CMN Adia Implementação de Bloqueios Ambientais no Crédito Rural até 2027

CMN Adia Implementação de Bloqueios Ambientais no Crédito Rural até 2027

O Conselho Monetário Nacional (CMN) tomou a decisão de postergar para 2027 a aplicação da regra que proíbe a concessão de crédito rural subsidiado a produtores que apresentem registros de desmatamento ilegal. Essa deliberação ocorreu durante uma reunião extraordinária realizada na terça-feira (12), em resposta a demandas de organizações do agronegócio que requisitaram mais tempo para adaptação às novas normas.

Detalhes da Nova Regra

A norma estabelece que instituições financeiras devem verificar a ocorrência de desmatamento ilegal nas propriedades rurais antes de aprovar financiamentos. Essa verificação será fundamentada em dados disponibilizados pelo Projeto de Monitoramento do Desmatamento na Amazônia Legal por Satélite (Prodes), gerido pelo Instituto Nacional de Pesquisas Espaciais (Inpe), considerando supressões de vegetação nativa ocorridas após 31 de julho de 2019.

Novo Cronograma para Implementação

A regra, que tinha início programado para 1º de abril deste ano, agora terá um novo calendário de implementação. As datas estabelecidas são as seguintes: propriedades acima de 15 módulos fiscais devem se adequar até 4 de janeiro de 2027; imóveis entre 4 e 15 módulos fiscais até 1º de julho de 2027; e áreas com até 4 módulos fiscais até 3 de janeiro de 2028. Além disso, assentamentos da reforma agrária e territórios de comunidades tradicionais deverão seguir a norma apenas a partir de 2028, quando o Cadastro Ambiental Rural (CAR) abrangerá áreas coletivas.

Impactos para os Produtores Rurais

Com a implementação da regra, produtores que forem identificados com desmatamento ilegal após julho de 2019 poderão enfrentar dificuldades em acessar linhas de crédito subsidiadas pelo governo, como as oferecidas pelo Programa Nacional de Fortalecimento da Agricultura Familiar (Pronaf). As instituições financeiras terão a obrigação de consultar os alertas do Prodes antes de aprovar qualquer financiamento.

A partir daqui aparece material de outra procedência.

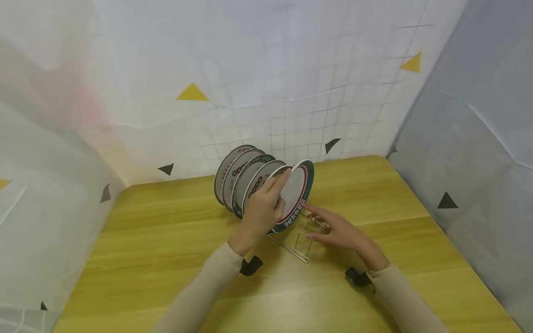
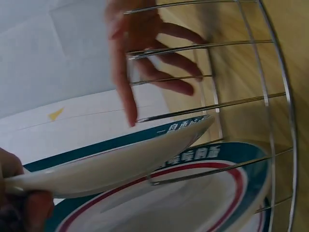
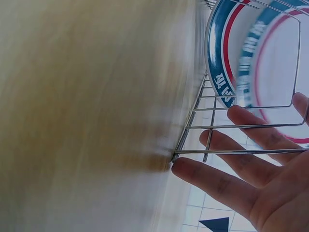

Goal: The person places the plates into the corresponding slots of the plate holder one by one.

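My left hand (image 1: 260,208) pinches the edge of the nearest plate (image 1: 296,187), which is white with a green rim and a red ring. In the left wrist view this plate (image 2: 101,162) is tilted, its lower edge between the wires of a metal dish rack (image 2: 288,101). Several similar plates (image 1: 228,173) stand in a row behind it. My right hand (image 1: 339,231) is beside the front end of the rack, fingers spread, the index fingertip right at the plate's rim. The right wrist view shows the right-hand fingers (image 3: 231,183) along the rack wires.
The rack stands on a yellow wood-grain table (image 1: 166,259). White sheeting (image 1: 258,60) with yellow and dark triangle marks rises behind the table and at both sides. A dark curved piece sits at each sleeve cuff.
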Demonstrator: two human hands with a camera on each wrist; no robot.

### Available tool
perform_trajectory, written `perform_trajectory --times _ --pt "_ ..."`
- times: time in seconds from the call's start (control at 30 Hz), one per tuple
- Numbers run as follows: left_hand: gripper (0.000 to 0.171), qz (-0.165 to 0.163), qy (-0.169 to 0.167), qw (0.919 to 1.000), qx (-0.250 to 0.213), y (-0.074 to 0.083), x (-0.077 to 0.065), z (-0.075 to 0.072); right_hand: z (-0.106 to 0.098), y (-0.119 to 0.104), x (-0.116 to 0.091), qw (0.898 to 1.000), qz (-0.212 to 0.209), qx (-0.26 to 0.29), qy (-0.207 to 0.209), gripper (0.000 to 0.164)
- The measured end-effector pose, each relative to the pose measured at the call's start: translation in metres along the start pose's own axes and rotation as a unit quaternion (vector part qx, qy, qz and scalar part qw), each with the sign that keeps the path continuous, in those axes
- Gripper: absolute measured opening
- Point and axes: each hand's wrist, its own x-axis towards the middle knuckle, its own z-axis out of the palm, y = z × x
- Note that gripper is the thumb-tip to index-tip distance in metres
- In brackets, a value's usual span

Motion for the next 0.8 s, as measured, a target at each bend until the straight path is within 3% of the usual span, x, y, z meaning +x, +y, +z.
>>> perform_trajectory --times 0.1,0.3,0.8 --pt "0.068 -0.009 -0.022 0.9995 0.021 0.001 -0.002 0.008 0.001 -0.001 -0.001 1.0 -0.007 0.002 -0.005 0.078" --pt "0.07 -0.032 -0.023 0.9978 0.054 0.003 -0.005 0.012 -0.001 -0.001 -0.001 1.0 0.006 -0.001 -0.002 0.079" --pt "0.072 -0.092 -0.074 0.9888 0.09 0.013 -0.012 0.004 -0.002 -0.002 -0.003 1.0 0.013 0.0 -0.003 0.079"
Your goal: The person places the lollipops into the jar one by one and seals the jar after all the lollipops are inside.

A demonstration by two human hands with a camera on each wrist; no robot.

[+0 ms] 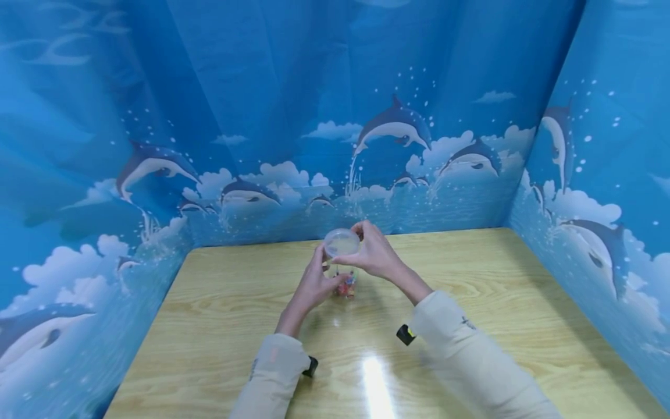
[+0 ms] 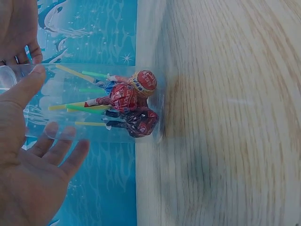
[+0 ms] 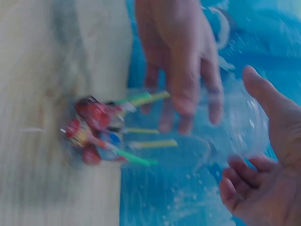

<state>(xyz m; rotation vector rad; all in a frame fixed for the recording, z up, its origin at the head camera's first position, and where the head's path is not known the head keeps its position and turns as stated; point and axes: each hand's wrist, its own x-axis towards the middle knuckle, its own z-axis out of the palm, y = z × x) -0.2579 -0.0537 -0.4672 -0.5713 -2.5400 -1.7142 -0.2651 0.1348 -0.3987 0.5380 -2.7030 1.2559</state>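
Note:
A clear plastic jar [image 2: 51, 101] stands upright on the table, with several lollipops [image 2: 134, 101] inside. Their red and dark wrapped heads lie at the bottom, and yellow and green sticks point up. My left hand [image 1: 314, 285] holds the jar's side, thumb on one face and fingers on the other. Over the jar's top, a round translucent lid [image 1: 341, 243] shows in the head view. My right hand [image 1: 377, 253] grips this lid by its edge between thumb and fingers. Whether the lid is seated or loose cannot be told. Motion blurs the right wrist view.
The jar rests on a light wood-grain table [image 1: 230, 326], toward its far edge. Blue curtains [image 1: 293, 116] printed with dolphins and clouds rise behind the table and along both sides. Small black devices [image 1: 405, 334] sit at both cuffs.

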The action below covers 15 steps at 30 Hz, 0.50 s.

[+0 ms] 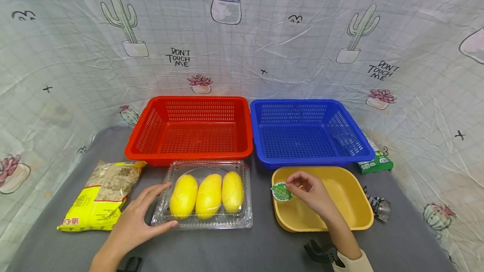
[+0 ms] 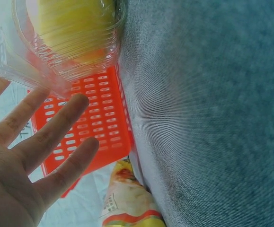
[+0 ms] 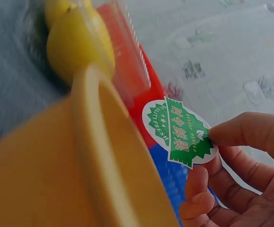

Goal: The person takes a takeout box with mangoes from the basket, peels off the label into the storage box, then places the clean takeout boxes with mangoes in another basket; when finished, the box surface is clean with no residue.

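Observation:
A clear plastic clamshell box (image 1: 242, 219) with three yellow mangoes (image 1: 209, 195) inside lies in the middle of the table, its lid down over them. My left hand (image 1: 139, 218) is at the box's left side, fingers spread and thumb by the near left corner. Between thumb and fingers, my right hand (image 1: 311, 192) pinches a green and white sticker (image 3: 178, 132) with printed characters. It holds the sticker over the left rim of a yellow plastic basin (image 1: 351, 196). In the left wrist view the spread fingers (image 2: 56, 135) show beside the box.
Behind stand a red basket (image 1: 196, 137) and a blue basket (image 1: 298, 137), side by side. A yellow snack bag (image 1: 99, 196) lies at the left. Right of the basin are a dark patterned item (image 1: 379, 207) and a green package (image 1: 378, 163) partly behind the blue basket.

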Motion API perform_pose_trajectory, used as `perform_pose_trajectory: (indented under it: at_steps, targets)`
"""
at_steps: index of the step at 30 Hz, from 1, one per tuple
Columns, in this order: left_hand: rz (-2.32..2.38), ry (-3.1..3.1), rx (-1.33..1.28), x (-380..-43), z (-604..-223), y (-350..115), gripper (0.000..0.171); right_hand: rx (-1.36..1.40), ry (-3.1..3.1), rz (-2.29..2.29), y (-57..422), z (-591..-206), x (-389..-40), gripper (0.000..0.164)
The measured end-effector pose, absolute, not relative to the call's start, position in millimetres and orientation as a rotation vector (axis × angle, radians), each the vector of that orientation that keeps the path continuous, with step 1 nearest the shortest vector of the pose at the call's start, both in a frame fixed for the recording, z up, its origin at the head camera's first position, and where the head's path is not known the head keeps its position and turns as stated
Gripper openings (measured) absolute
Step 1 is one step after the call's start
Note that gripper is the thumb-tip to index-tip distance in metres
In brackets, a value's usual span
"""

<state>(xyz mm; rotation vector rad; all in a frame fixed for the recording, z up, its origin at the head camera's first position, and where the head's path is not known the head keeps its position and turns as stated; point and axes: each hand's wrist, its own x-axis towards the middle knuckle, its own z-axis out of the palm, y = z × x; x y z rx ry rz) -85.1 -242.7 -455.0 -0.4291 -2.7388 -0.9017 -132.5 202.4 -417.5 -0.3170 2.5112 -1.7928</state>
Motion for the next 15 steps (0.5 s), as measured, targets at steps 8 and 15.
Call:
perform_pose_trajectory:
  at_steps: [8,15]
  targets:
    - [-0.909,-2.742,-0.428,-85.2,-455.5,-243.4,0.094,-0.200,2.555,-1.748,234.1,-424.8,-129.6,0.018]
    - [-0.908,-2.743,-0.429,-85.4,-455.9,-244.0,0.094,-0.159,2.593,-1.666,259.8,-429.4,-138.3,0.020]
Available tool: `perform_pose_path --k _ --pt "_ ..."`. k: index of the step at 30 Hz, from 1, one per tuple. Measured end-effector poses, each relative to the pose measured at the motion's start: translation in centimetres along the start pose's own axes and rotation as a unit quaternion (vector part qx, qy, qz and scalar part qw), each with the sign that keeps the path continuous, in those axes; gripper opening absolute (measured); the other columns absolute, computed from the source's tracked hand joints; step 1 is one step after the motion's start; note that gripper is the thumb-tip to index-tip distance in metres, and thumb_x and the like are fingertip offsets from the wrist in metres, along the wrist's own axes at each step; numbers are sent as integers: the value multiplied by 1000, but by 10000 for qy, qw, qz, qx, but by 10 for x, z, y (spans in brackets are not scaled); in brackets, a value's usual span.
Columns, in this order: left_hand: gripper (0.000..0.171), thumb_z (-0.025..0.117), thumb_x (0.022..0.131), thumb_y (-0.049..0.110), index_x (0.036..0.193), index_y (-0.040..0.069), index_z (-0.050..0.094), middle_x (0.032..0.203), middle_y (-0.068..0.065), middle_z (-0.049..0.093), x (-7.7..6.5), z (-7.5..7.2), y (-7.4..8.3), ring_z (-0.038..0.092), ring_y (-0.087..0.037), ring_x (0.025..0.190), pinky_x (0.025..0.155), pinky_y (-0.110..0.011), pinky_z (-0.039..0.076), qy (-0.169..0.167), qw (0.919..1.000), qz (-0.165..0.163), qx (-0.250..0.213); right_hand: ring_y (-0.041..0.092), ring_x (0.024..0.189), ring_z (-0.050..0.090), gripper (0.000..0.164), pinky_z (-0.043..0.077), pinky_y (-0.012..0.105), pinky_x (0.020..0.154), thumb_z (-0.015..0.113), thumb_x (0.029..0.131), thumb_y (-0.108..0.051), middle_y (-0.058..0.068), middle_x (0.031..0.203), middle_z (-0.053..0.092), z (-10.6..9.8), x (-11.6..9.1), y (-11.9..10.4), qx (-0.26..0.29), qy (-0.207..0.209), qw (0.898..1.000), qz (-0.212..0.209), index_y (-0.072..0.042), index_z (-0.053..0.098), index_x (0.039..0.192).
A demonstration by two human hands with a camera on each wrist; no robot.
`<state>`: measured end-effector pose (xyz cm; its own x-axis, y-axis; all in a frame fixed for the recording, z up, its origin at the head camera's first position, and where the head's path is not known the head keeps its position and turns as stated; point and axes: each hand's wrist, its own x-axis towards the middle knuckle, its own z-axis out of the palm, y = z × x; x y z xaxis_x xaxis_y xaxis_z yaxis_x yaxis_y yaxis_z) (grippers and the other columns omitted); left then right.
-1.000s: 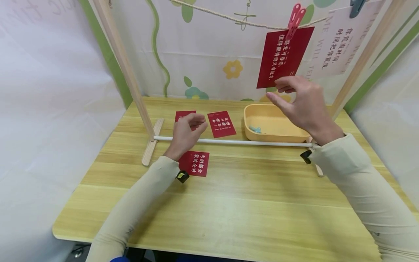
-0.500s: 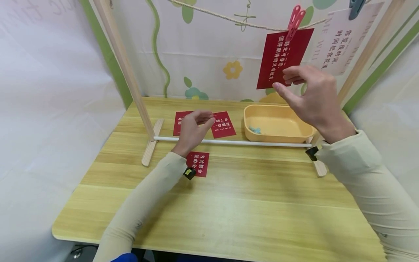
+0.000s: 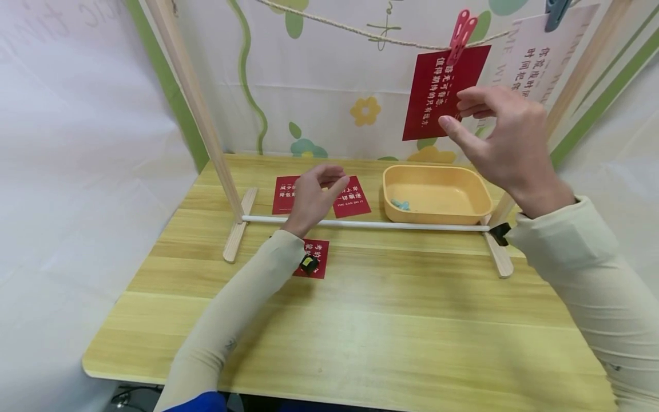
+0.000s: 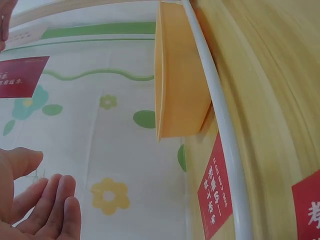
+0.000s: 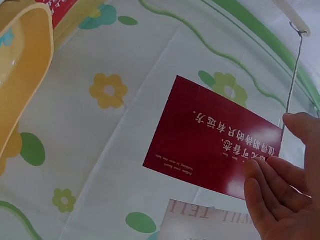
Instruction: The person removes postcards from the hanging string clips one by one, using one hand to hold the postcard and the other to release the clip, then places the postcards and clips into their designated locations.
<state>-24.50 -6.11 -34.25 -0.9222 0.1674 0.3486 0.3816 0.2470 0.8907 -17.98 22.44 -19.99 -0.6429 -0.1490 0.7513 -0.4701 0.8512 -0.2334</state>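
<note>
A red card (image 3: 437, 91) with white characters hangs from the rope (image 3: 355, 26), clipped by a pink clothespin (image 3: 461, 35). My right hand (image 3: 512, 140) is in front of its lower right part, fingers loosely bent and holding nothing. To the right hangs a pale card (image 3: 535, 63) under a grey-blue clothespin (image 3: 556, 14). My left hand (image 3: 315, 197), also with nothing in it, hovers above the white bar, partly hiding one red card (image 3: 283, 194) and another red card (image 3: 352, 197) on the table. A third red card (image 3: 318, 260) lies nearer, partly behind my left wrist.
A yellow tray (image 3: 437, 214) holding small light blue pieces (image 3: 400, 204) stands at the back right of the wooden table (image 3: 386, 332). The white bar (image 3: 401, 225) crosses low between wooden posts (image 3: 193, 109) on flat feet. A patterned cloth (image 3: 319, 74) hangs behind.
My right hand has moved right and up, uncovering more of the yellow tray. My left hand has drifted right and slightly up over the table cards. Neither hand has taken hold of anything.
</note>
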Motion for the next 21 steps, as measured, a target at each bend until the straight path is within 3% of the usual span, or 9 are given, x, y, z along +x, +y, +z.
perform_pose_path --k 8,21 --pt "30 75 100 16 127 4 71 121 -11 76 10 13 9 72 -22 112 104 -33 59 9 9998 165 -141 37 104 73 47 36 2 92 75 98 -35 18 120 77 -8 7 -1 -69 78 9999 53 -1 71 130" --pt "31 74 101 16 128 2 70 123 -12 76 23 29 26 73 -22 114 101 -23 59 -34 9994 296 -200 40 109 73 48 36 2 92 72 100 -36 19 124 76 -15 15 -3 -264 63 9996 88 -2 68 135"
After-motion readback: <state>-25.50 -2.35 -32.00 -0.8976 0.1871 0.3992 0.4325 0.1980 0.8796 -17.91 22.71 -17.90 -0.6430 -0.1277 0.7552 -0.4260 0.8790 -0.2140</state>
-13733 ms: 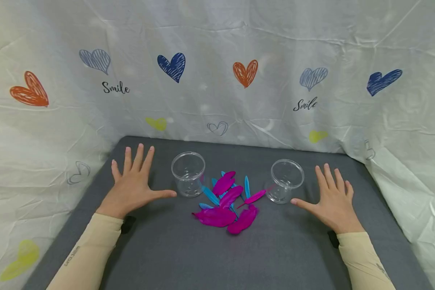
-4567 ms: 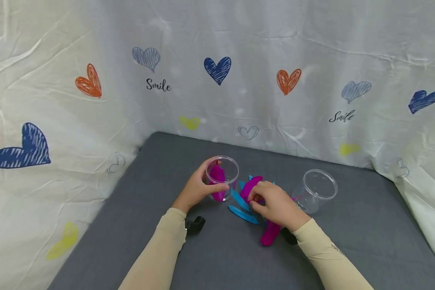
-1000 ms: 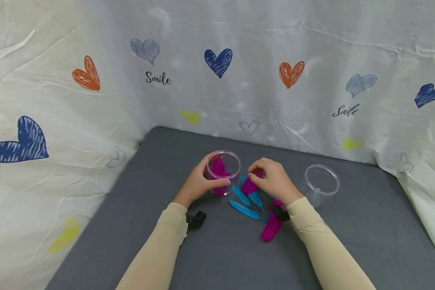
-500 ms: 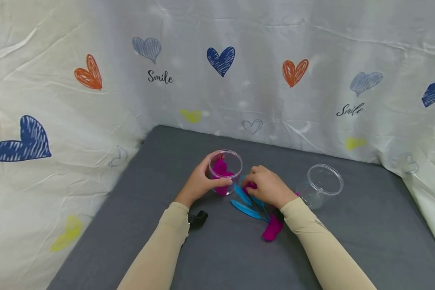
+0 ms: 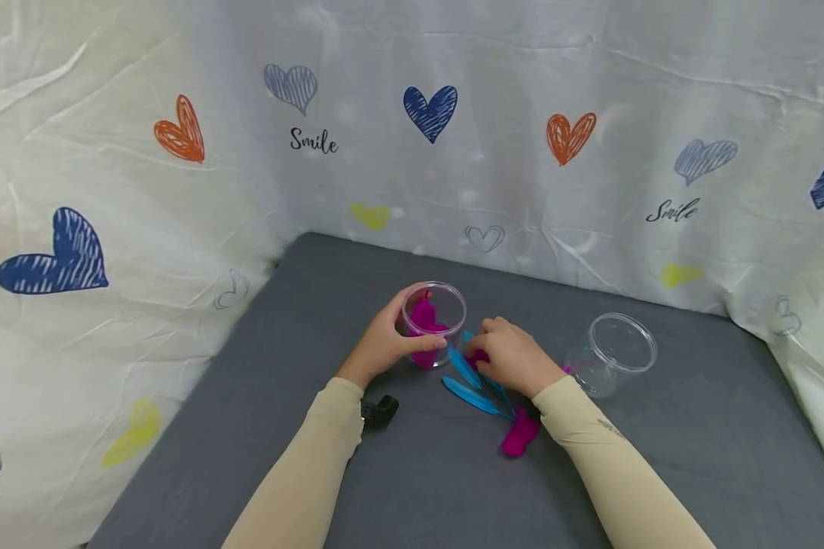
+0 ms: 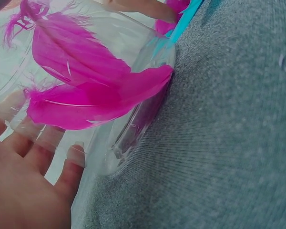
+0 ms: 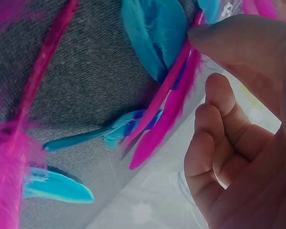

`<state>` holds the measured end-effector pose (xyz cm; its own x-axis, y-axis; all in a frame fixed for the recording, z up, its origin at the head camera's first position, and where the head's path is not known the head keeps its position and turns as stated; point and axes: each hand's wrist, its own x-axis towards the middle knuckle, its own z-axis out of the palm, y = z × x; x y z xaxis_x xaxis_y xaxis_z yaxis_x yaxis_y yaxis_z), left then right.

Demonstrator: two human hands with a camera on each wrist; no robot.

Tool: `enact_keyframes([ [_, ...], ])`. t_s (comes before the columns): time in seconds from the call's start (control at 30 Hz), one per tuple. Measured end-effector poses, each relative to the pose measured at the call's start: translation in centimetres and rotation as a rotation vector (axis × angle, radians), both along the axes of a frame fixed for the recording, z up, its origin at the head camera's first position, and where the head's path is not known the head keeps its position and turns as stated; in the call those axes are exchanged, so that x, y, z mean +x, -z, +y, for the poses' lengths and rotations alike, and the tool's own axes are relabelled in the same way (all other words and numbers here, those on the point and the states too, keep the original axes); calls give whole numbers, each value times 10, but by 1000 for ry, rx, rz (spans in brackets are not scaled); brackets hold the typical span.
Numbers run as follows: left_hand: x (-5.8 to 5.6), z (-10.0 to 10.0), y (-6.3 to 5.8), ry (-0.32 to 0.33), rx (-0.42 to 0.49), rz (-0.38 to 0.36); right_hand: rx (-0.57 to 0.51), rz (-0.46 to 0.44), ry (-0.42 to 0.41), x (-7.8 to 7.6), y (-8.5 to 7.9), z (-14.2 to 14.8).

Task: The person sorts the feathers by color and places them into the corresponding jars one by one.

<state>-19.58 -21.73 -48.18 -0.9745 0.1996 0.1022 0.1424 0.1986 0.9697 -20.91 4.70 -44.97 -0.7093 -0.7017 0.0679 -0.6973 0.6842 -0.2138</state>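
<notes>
My left hand (image 5: 384,339) grips a clear plastic cup (image 5: 464,324) round its side, thumb toward the front. Inside the cup lie magenta feathers (image 6: 81,102), seen through the wall in the left wrist view. Just right of the cup, my right hand (image 5: 515,358) is low over the table and pinches a magenta feather (image 7: 164,95) between thumb and fingers; the fingers partly hide it in the head view. Blue feathers (image 5: 468,394) lie under and beside this hand. Near the right wrist another magenta feather (image 5: 519,435) rests on the cloth.
A second clear cup (image 5: 621,370) stands to the right, with a bit of magenta feather (image 5: 568,370) beside it. Dark grey cloth covers the table (image 5: 412,473). Behind hangs a pale curtain (image 5: 508,76) printed with hearts.
Over the last second, my right hand has lowered with a magenta feather toward the blue feathers. The left hand keeps its grip. Since the earliest frame, magenta feathers have gone into the left cup.
</notes>
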Motion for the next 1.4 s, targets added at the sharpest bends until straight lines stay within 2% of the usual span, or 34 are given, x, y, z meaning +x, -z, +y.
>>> enact_keyframes([
  [0.23, 1, 1, -2, -3, 8, -8, 1, 47, -43, 0, 4, -2],
  [0.4, 2, 3, -3, 2, 5, -16, -23, 46, -45, 2, 3, 1],
  [0.73, 0, 4, -4, -6, -8, -15, -103, -9, 51, 4, -7, 14],
  [1.07, 0, 2, -6, -15, -1, -27, -136, -4, 103, 3, -10, 22],
  [1.27, 1, 3, -5, -13, 2, -23, -189, 17, 138, 4, -28, 28],
  [1.4, 1, 3, -4, -4, -1, -11, -261, -32, 178, 3, -41, 32],
])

Reação do Setor Agropecuário

A decisão do CMN foi influenciada por críticas de entidades do setor agropecuário, que apontaram desafios operacionais e incertezas jurídicas relacionadas à aplicação imediata da norma. Recentemente, a Confederação da Agricultura e Pecuária do Brasil (CNA) havia protocolado uma ação no Supremo Tribunal Federal (STF), solicitando a suspensão das exigências ambientais vinculadas ao crédito rural. Com o adiamento, a CNA considerou a medida como um "alívio temporário" para os produtores.

Justificativas do Governo

Em comunicado, o Ministério da Agricultura e Pecuária justificou a prorrogação como uma forma de assegurar a continuidade da concessão de crédito a produtores que estejam em conformidade com a legislação ambiental. De acordo com a pasta, a extensão dos prazos permitirá o aprimoramento dos processos de regularização ambiental e dará aos produtores e autoridades mais tempo para se adaptarem às exigências.

Novos Documentos e Possibilidades para Produtores

Além da prorrogação da regra, o CMN também autorizou a apresentação de novos documentos que comprovem a regularidade ambiental das propriedades. Entre esses documentos, estão o Termo de Compromisso Ambiental firmado com órgãos estaduais e equivalentes à Autorização de Supressão de Vegetação Nativa. O governo indicou que produtores que tiveram pedidos de crédito negados durante a vigência inicial da norma poderão reapresentar suas propostas de financiamento.

Conclusão

O adiamento da regra pelo CMN reflete a complexidade da interseção entre a sustentabilidade ambiental e as necessidades do setor agropecuário. Enquanto os prazos ampliados oferecem uma oportunidade para que os produtores se ajustem às novas exigências, a implementação efetiva será crucial para garantir que a concessão de crédito rural ocorra de maneira responsável e em conformidade com a legislação ambiental vigente.